Вечером я говорю брату:
— Тебе из спортклуба звонили.
— И что сказали? — спрашивает он.
— Чтобы ты зашел. Тебе там какой-то разряд присвоили.
— А ты?
— А что я? Говорю: его нету.
Петя отправился в клуб. Но довольно быстро вернулся.
— Ну, родители, — говорит, — чаша моего терпения переполнилась. Больше не могу. Я вас предупреждал. Я с этой паршивкой и по-хорошему, и по-всякому. Теперь все. Была у вас дочка, теперь будет черепаха. Тортила. Хватит.
И уже пиджак снимает. Мама говорит:
— Петя, прекрати. Не забывай, что ты старше Люды на целых шесть лет.
— Ага, — говорит Петя, — раз я старше ее на целых шесть лет, значит, она может меня уже заживо хоронить? Мне осточертели ее идиотские шуточки.
— Не придумывай глупости, — говорит мама. — А по части шуток вы все хороши.
— Глупости? — говорит Петя и рассказывает, как его встретили в спортклубе. Будто он с того света вернулся.
— Люда! — ужаснулась мама. — Неужели это правда? И у тебя повернулся язык сказать по телефону, что Петя умер?
— Нет, — говорю я, — это неправда. Я ничего такого не говорила по телефону. Они там сами почему-то решили, что Петя умер.
— Сами? — оторвался от газеты папа. — А ты, конечно, не могла их поправить, сказать, что твой брат еще жив?
— Нет, такого я не могла им сказать, — говорю я. — Петя меня просил, чтобы я ничего такого не говорила по телефону, чтобы я вообще молчала. Я ему даже клятву дала.

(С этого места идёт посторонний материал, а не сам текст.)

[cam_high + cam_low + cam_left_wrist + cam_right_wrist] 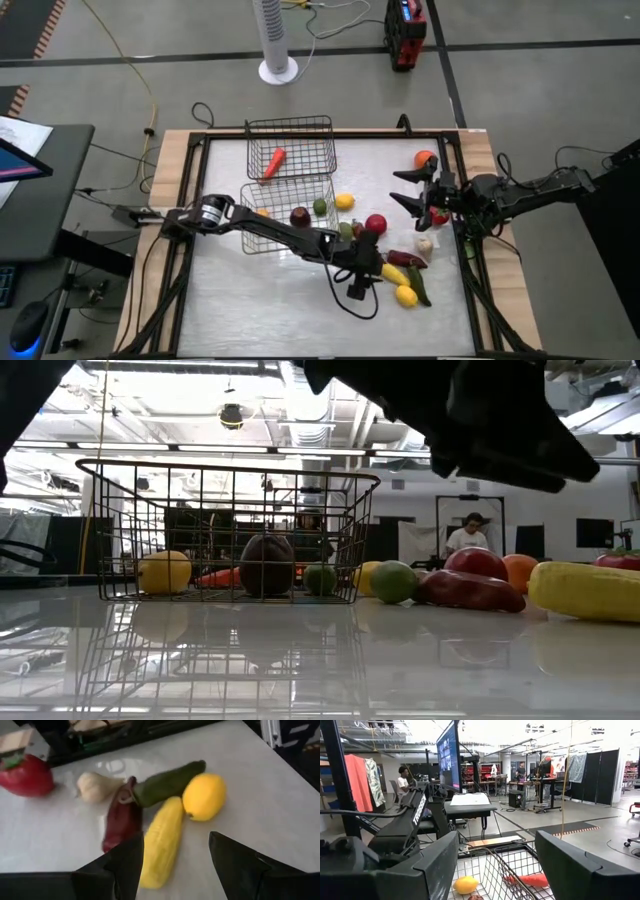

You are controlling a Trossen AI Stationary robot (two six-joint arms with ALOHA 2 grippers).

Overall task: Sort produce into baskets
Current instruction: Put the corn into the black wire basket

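Observation:
Loose produce lies at the table's right: a yellow corn cob, a lemon, a dark red chili, a green pepper and a white bulb. My left gripper is open and slants down over them, its fingers on either side of the corn's near end, apart from it; in the high view the left gripper is just left of the corn. My right gripper is open and raised at the right. The near basket holds a lemon, a dark apple and a lime.
The far basket holds a carrot. A lemon, a red apple and an orange lie loose between the baskets and my right arm. Bare tabletop spreads along the near edge. People sit in the room beyond.

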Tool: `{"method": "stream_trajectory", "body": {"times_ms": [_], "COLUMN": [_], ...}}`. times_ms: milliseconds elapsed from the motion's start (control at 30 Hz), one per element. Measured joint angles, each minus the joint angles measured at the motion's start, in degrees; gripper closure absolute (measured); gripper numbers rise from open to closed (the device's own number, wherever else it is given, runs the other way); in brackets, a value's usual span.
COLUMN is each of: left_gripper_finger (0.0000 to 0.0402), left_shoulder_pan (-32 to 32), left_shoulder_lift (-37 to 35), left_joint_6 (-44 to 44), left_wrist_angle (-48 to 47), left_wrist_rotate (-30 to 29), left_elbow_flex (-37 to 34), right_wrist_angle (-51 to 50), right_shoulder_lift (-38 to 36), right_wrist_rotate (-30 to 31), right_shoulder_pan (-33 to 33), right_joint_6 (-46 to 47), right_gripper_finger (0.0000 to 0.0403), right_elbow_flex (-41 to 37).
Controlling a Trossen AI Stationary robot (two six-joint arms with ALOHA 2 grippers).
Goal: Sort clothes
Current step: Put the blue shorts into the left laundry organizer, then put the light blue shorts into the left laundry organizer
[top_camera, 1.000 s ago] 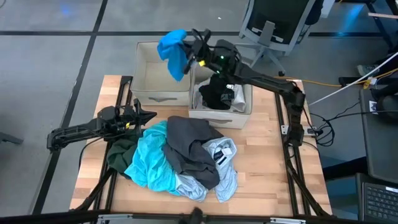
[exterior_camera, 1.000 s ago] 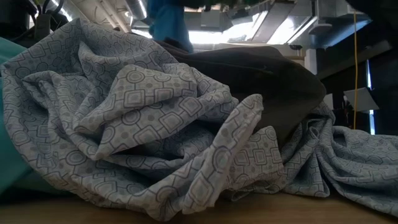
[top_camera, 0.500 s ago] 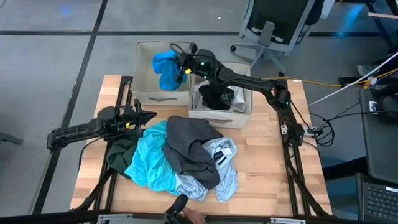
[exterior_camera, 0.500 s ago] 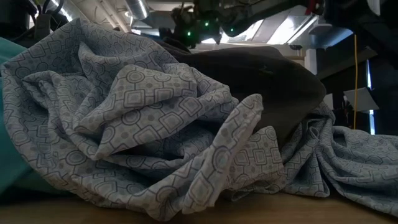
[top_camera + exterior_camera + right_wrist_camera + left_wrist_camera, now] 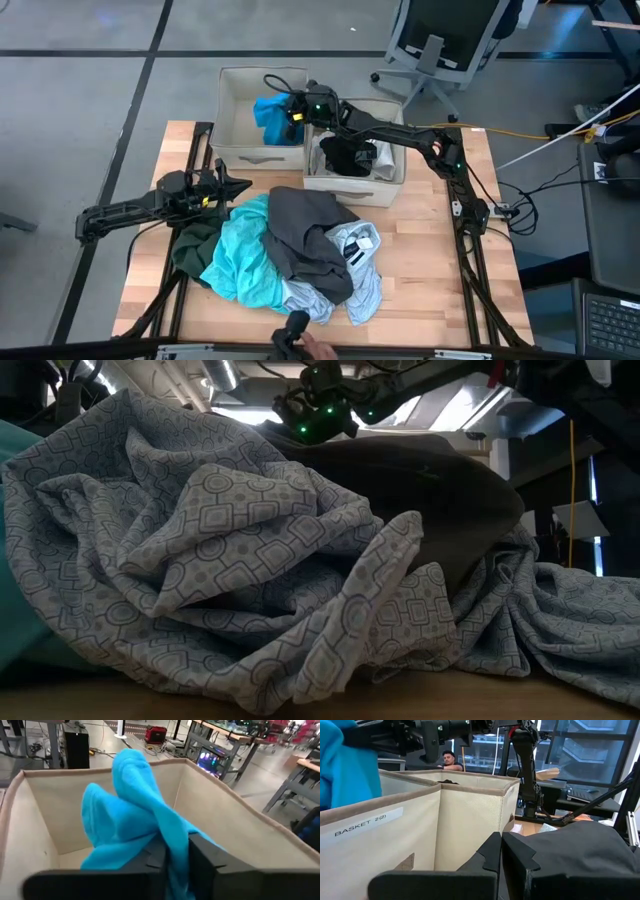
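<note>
High view: right gripper [image 5: 292,112] reached over far-left beige box [image 5: 232,145], fingers pinching bright blue garment [image 5: 268,112] that draped into box. Left gripper [image 5: 240,185] waited at pile's left edge, fingers closed, empty. Remaining clothes [image 5: 290,250] heaped mid-table; dark items in right box [image 5: 390,182]. Fabric judged light, limp, prone to snag; best pinched at raised fold.
</note>
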Motion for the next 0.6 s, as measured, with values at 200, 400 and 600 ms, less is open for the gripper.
{"method": "stream_trajectory", "body": {"times_ms": [200, 400, 600], "left_gripper_finger": [0.0396, 0.0396, 0.0396], "left_shoulder_pan": [0.02, 0.02, 0.0], "left_shoulder_lift": [-0.02, -0.01, -0.02], "left_joint_6": [0.0, -0.02, -0.04], "left_wrist_angle": [0.02, 0.04, 0.16], "left_wrist_rotate": [0.0, 0.0, -0.45], "left_elbow_flex": [0.0, 0.0, 0.0], "right_wrist_angle": [-0.95, -4.88, -18.44], "right_shoulder_lift": [-0.08, -4.15, -14.01], "right_wrist_rotate": [0.02, 0.15, 0.55], "right_shoulder_pan": [0.02, 0.49, 3.15], "right_joint_6": [1.29, 1.06, -0.03], "right_gripper_finger": [0.0212, 0.0119, 0.0088], "right_elbow_flex": [0.0, 0.0, 0.02]}}
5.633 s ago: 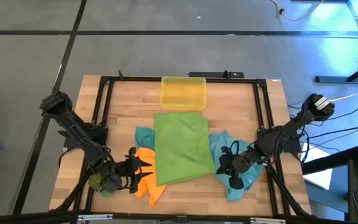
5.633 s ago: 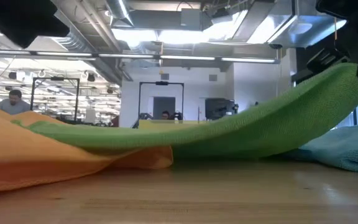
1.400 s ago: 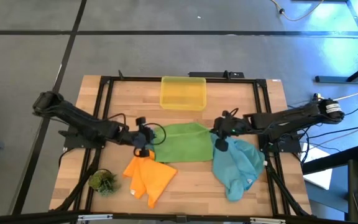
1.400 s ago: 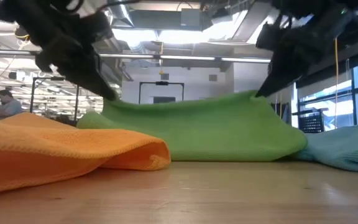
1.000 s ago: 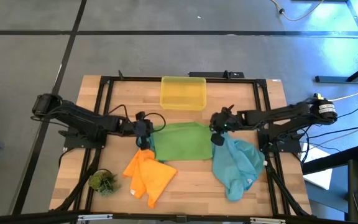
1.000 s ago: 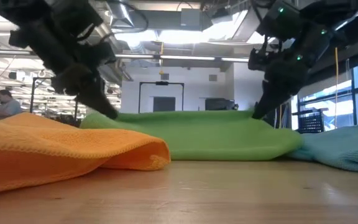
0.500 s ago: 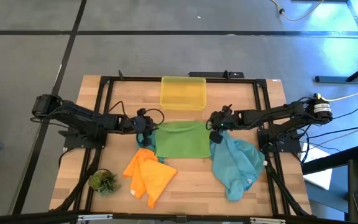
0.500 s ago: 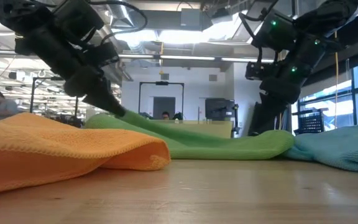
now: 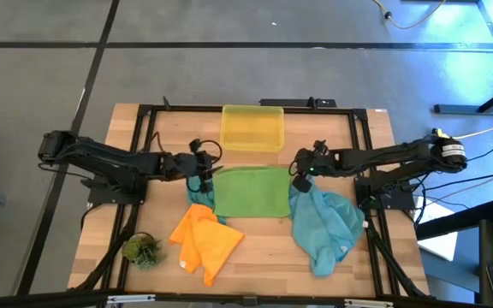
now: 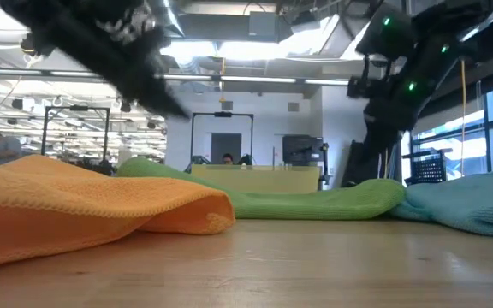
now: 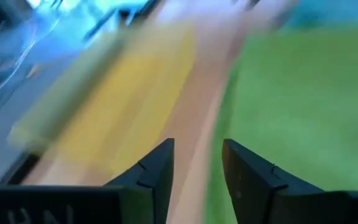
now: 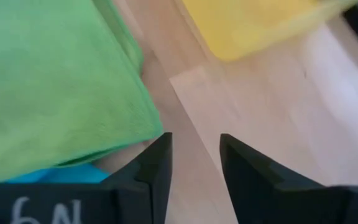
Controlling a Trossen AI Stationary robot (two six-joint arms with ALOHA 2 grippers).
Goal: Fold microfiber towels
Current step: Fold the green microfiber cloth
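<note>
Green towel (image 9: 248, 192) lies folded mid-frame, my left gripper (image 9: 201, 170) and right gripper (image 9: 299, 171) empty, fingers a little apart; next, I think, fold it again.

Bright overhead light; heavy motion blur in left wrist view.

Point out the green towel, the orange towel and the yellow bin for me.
green towel (image 9: 248, 192): high view, middle of its folded top face.
orange towel (image 9: 205, 244): high view, middle of the crumpled cloth.
yellow bin (image 9: 252, 127): high view, its translucent floor.
</note>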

— Клятву? — прошипел Петя.
— О клятвы, клятвы! — воскликнула бабушка. — Удивительно, почему клятвы дают только в молодости!
И снова на полную катушку завертелась у нас та самая опера, где каждый ведет свою арию. Брат — свою, мама — свою, я — свою…

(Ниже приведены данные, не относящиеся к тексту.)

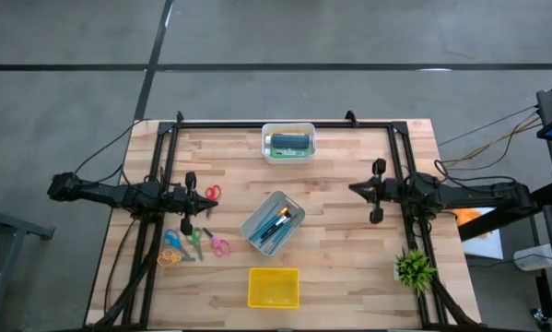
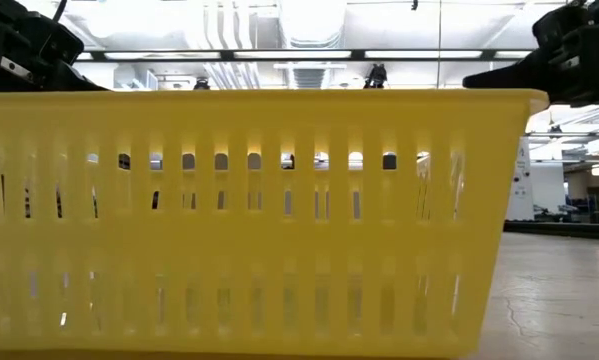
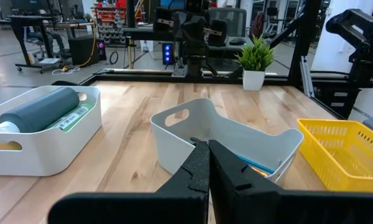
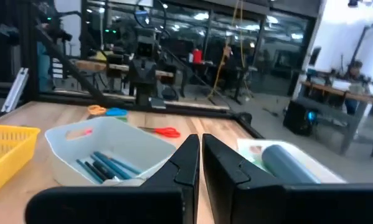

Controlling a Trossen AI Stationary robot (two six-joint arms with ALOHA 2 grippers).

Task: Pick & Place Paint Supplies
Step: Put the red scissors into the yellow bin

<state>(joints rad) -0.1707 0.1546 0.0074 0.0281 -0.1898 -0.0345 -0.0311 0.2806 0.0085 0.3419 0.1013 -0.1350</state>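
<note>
A: Mid-table, brushes (image 1: 274, 224) lie inside the grey bin (image 1: 257, 219), yellow basket (image 1: 274, 287) just in front.
B: Grippers?
A: Left gripper (image 1: 189, 201) and right gripper (image 1: 378, 191) hover either side, fingers pressed together, holding nothing.

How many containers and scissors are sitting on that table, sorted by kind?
White bins: 2 (one holding a dark roll, one holding brushes)
Yellow basket: 1
Scissors: 4 (red, blue, green, pink)
Potted plant: 1
Total: 8
</note>
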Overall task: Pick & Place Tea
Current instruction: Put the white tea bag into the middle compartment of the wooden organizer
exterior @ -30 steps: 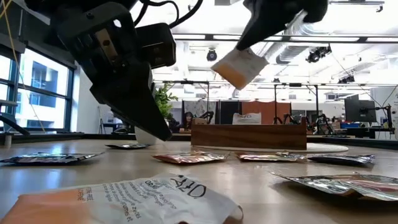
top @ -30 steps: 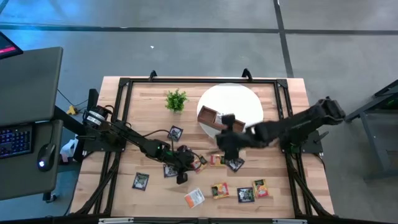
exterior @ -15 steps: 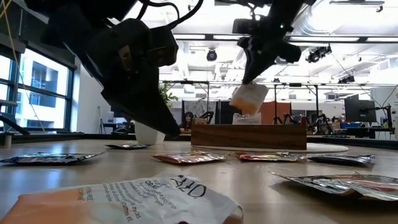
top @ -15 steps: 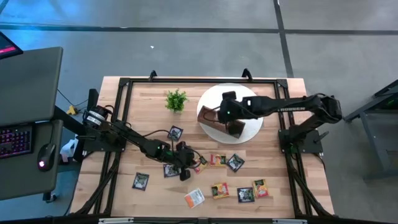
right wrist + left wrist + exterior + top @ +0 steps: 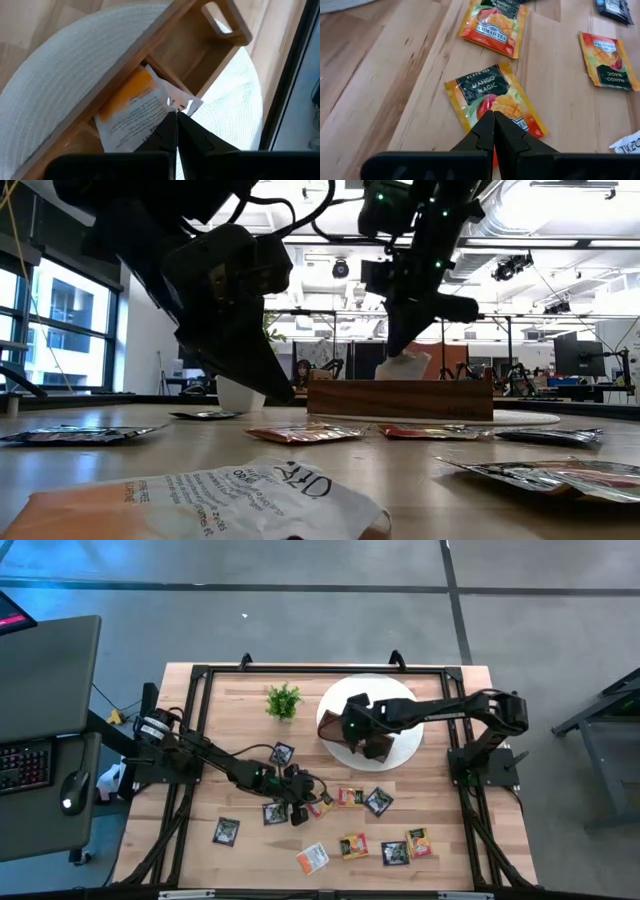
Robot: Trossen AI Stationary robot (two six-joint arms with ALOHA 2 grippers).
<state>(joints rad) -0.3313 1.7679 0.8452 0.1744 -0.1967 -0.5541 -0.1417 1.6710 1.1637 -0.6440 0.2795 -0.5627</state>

А с братом у нас снова возобновились отношения, как у бога с черепахой. Петя витал где-то в своих сферах и на землю почти не спускался. Я же ползала по земле и к телефону старалась больше не подходить. Ну его, этот телефон. Посылала на звонки бабушку.
А потом наступил Новый год. Петя, разумеется, из своих высоких сфер к нам за стол не спустился. И с кем он встречал Новый год, нам он тоже не докладывал. Под звон Кремлевских курантов мы чокнулись бокалами с шампанским. И потом смотрели по телику «Голубой огонек».

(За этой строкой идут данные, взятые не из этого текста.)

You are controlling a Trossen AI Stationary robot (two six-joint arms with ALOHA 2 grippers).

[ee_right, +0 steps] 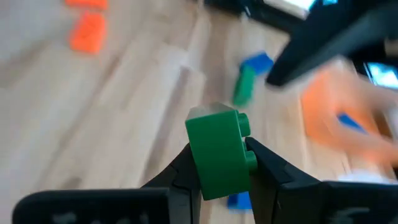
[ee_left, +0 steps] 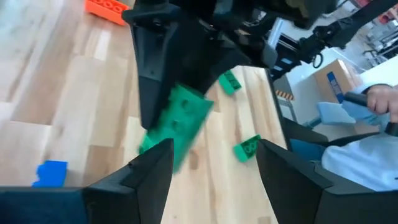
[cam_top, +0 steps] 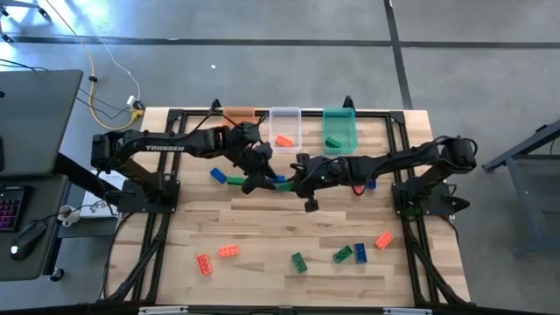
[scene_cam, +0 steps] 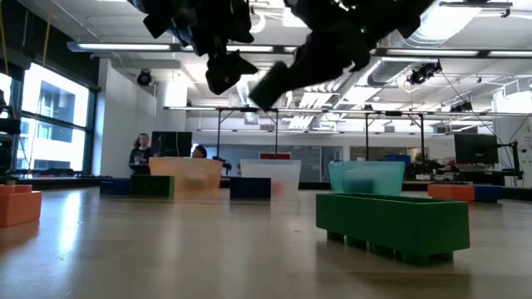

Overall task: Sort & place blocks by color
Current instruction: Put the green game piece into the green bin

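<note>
**Blocks scattered; right gripper clamps a green one mid-table**

Blocks lie spread over the wooden table point(cam_top: 262, 219), largest thing in view, with both dark arms meeting near its centre. Along the twelve o'clock edge stand three bins: an orange bin point(cam_top: 238, 115), a clear bin point(cam_top: 285, 122) with an orange block point(cam_top: 283, 140) inside, and a green bin point(cam_top: 339, 125) with a green block point(cam_top: 332, 141) inside.

The left gripper point(cam_top: 254, 182) hangs over the middle, its fingers point(ee_left: 152, 168) spread apart and empty. The right gripper point(ee_right: 221, 163), just at its three o'clock side, is closed on a green brick point(ee_right: 219, 149), pinched between both fingers above the wood.

Toward six o'clock lie two orange blocks point(cam_top: 229, 251), point(cam_top: 204, 263), a green block point(cam_top: 299, 262), a green-and-blue pair point(cam_top: 350, 254) and another orange block point(cam_top: 383, 240). At nine o'clock of the left gripper sit a blue block point(cam_top: 218, 176) and a thin green block point(cam_top: 235, 181).
</note>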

После разных тостов за здоровье и за успехи бабушка подняла рюмку, хитро посмотрела на меня и предложила выпить за тех, кто встречает Новый год не с нами. Мама с папой, разумеется, решили, что она — про Петю. Но я-то отлично поняла, про кого она. Наша романтическая бабушка, которая наверняка в молодости надавала миллионы клятв, никак не могла успокоиться из-за той открытки.
Но мне подумалось о другом: как там у него, звонят ему или не звонят? Мы тут сидим за столом, а он, наверное, от телефона отбивается. И даже не догадывается, кто ему так великолепно подстроил с мотоциклом.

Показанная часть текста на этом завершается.